● **What is being asked**
Your output should be the lines of the data that follow, reproduced exactly from the first through the line bearing "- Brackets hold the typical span".

● **Data below**

● ● ● ●

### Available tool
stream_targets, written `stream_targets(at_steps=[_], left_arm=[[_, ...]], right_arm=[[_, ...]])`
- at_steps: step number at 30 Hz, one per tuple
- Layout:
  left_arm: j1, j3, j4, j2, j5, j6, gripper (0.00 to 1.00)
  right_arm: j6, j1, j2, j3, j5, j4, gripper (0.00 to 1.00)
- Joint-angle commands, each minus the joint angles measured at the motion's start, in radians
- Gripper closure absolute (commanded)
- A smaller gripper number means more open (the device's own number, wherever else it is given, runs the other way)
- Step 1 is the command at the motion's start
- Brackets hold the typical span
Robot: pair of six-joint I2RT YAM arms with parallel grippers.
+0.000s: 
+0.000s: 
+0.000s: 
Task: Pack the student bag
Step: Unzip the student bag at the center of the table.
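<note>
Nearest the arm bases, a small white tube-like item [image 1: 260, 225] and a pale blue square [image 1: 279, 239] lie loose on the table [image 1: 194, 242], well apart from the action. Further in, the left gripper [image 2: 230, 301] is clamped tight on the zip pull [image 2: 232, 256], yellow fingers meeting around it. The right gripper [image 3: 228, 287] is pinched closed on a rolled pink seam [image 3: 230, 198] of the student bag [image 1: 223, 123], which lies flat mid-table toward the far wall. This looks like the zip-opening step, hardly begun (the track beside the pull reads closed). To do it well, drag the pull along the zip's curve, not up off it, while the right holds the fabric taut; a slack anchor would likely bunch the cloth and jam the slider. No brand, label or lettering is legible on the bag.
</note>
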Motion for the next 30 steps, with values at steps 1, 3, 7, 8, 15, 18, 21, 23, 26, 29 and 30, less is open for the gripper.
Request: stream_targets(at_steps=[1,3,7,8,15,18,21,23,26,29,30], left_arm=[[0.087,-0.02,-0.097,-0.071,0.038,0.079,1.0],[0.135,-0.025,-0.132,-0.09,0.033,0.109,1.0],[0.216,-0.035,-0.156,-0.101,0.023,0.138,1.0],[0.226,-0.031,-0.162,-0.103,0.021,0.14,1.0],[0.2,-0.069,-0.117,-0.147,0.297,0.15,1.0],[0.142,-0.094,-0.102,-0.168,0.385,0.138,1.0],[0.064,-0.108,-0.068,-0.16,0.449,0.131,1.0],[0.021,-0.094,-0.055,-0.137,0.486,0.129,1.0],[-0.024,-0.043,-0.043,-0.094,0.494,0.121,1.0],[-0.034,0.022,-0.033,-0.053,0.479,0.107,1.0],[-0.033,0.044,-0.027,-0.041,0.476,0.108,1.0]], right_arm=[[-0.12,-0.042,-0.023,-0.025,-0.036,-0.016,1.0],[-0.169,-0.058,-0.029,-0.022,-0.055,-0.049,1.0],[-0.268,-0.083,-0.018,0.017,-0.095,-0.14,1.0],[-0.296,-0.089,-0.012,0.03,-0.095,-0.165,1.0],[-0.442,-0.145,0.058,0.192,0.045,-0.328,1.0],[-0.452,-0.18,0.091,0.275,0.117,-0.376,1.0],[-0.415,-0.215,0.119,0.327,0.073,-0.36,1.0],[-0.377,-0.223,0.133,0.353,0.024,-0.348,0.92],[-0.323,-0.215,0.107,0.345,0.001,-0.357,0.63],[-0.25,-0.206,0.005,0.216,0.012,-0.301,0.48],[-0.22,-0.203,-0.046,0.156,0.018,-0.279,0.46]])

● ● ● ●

● **Response to the exercise**
### Available tool
stream_targets, written `stream_targets(at_steps=[_], left_arm=[[_, ...]], right_arm=[[_, ...]])`
- at_steps: step number at 30 Hz, one per tuple
- Layout:
  left_arm: j1, j3, j4, j2, j5, j6, gripper (0.00 to 1.00)
  right_arm: j6, j1, j2, j3, j5, j4, gripper (0.00 to 1.00)
- Joint-angle commands, each minus the joint angles measured at the motion's start, in radians
- Gripper closure absolute (commanded)
- A smaller gripper number means more open (the device's own number, wherever else it is given, runs the other way)
- Step 1 is the command at the motion's start
- Brackets hold the typical span

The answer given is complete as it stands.